Emily Flynn [00:53:59] That is a great question. I'll start and then, Judy, if you want to jump in. It's something that we're certainly looking at because as we implement this, we'll need to do at least some sort of spot checking or occasional checking. Our usual rule with ETDs is you are all responsible. We will help with the technical parts and what you upload and approve is what you decide to do, but clearly, this is a group responsibility when it comes to accessibility. So that will be something that will need to do as an office to check. Judy, are there any other specifics you want to add at this time?

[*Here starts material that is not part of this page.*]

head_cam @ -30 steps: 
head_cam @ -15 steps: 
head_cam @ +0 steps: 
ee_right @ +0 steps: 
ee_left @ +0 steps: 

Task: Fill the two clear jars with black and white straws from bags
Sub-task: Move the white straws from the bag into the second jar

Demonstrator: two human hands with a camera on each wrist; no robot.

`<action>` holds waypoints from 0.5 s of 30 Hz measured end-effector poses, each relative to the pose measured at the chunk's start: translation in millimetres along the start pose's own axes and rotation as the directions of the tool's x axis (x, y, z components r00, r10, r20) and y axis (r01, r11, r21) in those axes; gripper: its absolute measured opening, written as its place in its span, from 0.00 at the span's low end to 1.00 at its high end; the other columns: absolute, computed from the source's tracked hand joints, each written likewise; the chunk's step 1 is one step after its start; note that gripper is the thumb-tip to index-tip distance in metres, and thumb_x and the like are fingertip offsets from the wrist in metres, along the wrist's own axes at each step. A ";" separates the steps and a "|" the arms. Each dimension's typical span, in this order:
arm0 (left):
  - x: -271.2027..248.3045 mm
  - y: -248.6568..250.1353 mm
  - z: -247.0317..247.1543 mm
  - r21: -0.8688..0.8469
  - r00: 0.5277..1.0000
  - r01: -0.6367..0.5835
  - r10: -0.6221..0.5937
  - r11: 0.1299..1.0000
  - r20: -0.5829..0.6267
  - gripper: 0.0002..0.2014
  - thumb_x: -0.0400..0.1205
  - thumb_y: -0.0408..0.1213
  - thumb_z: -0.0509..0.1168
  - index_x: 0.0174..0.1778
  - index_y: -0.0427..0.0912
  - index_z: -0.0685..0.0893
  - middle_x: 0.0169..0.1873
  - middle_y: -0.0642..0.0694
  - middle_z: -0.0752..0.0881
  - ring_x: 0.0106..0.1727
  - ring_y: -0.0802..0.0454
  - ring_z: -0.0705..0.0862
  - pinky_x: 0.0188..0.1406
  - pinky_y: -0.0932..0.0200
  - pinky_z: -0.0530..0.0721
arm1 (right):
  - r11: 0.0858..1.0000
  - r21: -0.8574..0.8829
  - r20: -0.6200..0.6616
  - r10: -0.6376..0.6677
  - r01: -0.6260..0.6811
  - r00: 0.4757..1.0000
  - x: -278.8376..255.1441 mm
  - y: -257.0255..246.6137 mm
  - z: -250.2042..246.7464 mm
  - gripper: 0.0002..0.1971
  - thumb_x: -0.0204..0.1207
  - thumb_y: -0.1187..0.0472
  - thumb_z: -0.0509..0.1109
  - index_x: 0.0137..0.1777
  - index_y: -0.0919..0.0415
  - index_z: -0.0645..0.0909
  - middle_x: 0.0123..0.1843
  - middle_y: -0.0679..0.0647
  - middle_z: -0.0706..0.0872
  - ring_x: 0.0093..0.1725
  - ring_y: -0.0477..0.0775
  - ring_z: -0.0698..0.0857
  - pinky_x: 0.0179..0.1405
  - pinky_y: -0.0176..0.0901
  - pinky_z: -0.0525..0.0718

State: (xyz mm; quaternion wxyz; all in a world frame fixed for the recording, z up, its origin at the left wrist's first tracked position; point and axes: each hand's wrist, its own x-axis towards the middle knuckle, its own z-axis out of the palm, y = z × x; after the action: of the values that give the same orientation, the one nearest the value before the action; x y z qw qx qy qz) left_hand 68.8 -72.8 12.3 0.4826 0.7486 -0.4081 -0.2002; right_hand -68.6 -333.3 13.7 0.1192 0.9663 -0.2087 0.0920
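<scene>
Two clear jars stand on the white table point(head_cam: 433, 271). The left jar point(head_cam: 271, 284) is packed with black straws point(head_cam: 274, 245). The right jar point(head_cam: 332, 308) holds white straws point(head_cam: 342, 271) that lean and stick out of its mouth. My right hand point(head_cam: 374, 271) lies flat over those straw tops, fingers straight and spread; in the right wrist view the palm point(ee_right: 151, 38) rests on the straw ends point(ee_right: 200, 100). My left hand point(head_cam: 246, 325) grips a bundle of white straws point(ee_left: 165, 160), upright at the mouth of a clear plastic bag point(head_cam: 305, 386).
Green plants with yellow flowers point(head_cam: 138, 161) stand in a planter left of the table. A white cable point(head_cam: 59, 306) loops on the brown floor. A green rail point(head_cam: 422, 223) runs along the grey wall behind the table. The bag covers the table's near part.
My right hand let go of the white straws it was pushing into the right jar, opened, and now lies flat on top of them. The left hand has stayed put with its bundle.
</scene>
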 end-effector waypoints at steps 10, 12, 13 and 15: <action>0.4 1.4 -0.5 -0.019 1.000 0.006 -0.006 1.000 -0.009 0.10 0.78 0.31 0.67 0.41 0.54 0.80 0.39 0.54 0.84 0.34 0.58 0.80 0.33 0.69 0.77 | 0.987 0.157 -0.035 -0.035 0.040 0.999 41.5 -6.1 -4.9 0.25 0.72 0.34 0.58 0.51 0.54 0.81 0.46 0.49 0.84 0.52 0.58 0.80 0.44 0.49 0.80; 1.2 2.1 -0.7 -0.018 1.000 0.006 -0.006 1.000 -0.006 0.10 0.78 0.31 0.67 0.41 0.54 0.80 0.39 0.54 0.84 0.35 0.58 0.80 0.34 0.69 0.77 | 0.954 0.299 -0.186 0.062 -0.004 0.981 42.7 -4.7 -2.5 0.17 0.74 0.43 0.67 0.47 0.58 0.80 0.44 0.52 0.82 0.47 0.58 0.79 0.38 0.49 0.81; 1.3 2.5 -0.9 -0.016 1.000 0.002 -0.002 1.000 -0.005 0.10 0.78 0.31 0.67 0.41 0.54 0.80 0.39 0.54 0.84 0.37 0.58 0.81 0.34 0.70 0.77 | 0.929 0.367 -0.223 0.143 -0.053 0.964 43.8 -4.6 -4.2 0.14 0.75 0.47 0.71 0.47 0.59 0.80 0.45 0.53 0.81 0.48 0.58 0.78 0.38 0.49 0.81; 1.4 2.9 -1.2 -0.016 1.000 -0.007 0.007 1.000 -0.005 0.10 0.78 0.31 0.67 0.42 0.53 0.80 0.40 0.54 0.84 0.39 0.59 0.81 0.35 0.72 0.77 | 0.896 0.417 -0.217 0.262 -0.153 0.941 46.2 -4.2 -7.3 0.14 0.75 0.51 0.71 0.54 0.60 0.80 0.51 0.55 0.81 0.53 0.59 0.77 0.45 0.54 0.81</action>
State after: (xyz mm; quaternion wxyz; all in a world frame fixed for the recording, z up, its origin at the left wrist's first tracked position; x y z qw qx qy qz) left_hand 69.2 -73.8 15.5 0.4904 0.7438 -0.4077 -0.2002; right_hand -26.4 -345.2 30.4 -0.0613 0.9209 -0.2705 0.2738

Judy Cobb [00:54:39] No, not right now. I think we're still working out that end of it, also. Yeah. I don't have anything to add, sorry.
Speaker 5 [00:54:51] Thank you both.
Judy Cobb [00:54:54] You know, the reality is we can't look at every one of them.
Emily Flynn [00:54:57] But neither can the system, unfortunately. It's not something we can make. We looked into it. I would love to have my system tell me if it's accessible upon upload, but that's at this point that doesn't quite exist. So who knows about, you know, further down the road if accessibility remains something that everyone is vigilant about. But it's going to be a manual process. And we're looking to you all as your institutions, as you do normally review and approve your your content. It does come from you. But, you know, they'll they'll be a little something more. And we'll certainly keep the listserv up to date as we do the development as decisions are more firmed up and as we get closer to the next release. So if you're not already on the ETD listserv, let me know. I think you have to have an O staff to view the mailing lists. So if you don't have an O staff account, if that doesn't mean anything to you, just shoot me an email and I'll get you added to the ETD listserv. If it's more about maintenance and it's a place to ask fellow members in the ETD center community questions, but it's not not a very heavy listserv as far as notifications go. So it's good to be on it, but it's pretty minimal. So it shouldn't be too taxing on your email if you do get on added to it.
Judy Cobb [00:56:23] Just to follow up, there is server side software that will do accessibility checking of PDFs. I think we're going to look into that at some point. I have no idea how much it costs. I don't really know much about it other than it exists. So. Maybe someday we'll get to a point where we can do some checking on our end, but it's still TBD. Alison made a really good comment in the chat that calling something accessible is a moving target. And absolutely it is. You know, this is it's this is an iterative thing that we improve on over time. And technically speaking, a PDF file is really never perfectly accessible. There are files that are much more, much more easily easier to make accessible. So, you know, we're just trying to make improvements as we go. So thanks for mentioning that. I think that was a really good point.
Emily Flynn [00:57:51] All right. Well, thank you, everyone, for attending and chatting with Judy and I this morning. This has been some great questions and feedback. If there's anything else, certainly let us know if you find any further bugs in the current systems. Put a support ticket in. I'm going to grab Lisa quick before we sign off. Go ahead, Lisa.
Speaker 5 [00:58:18] That was actually accidental.
Emily Flynn [00:58:20] Accidental hand raising. All right. Let's talk about that. No worries. Just wanted to make sure we get everything dressed. Otherwise, just let us know and we'll keep the listserve up to date. Thank you, everyone, for your time this morning. Have a good rest of your week.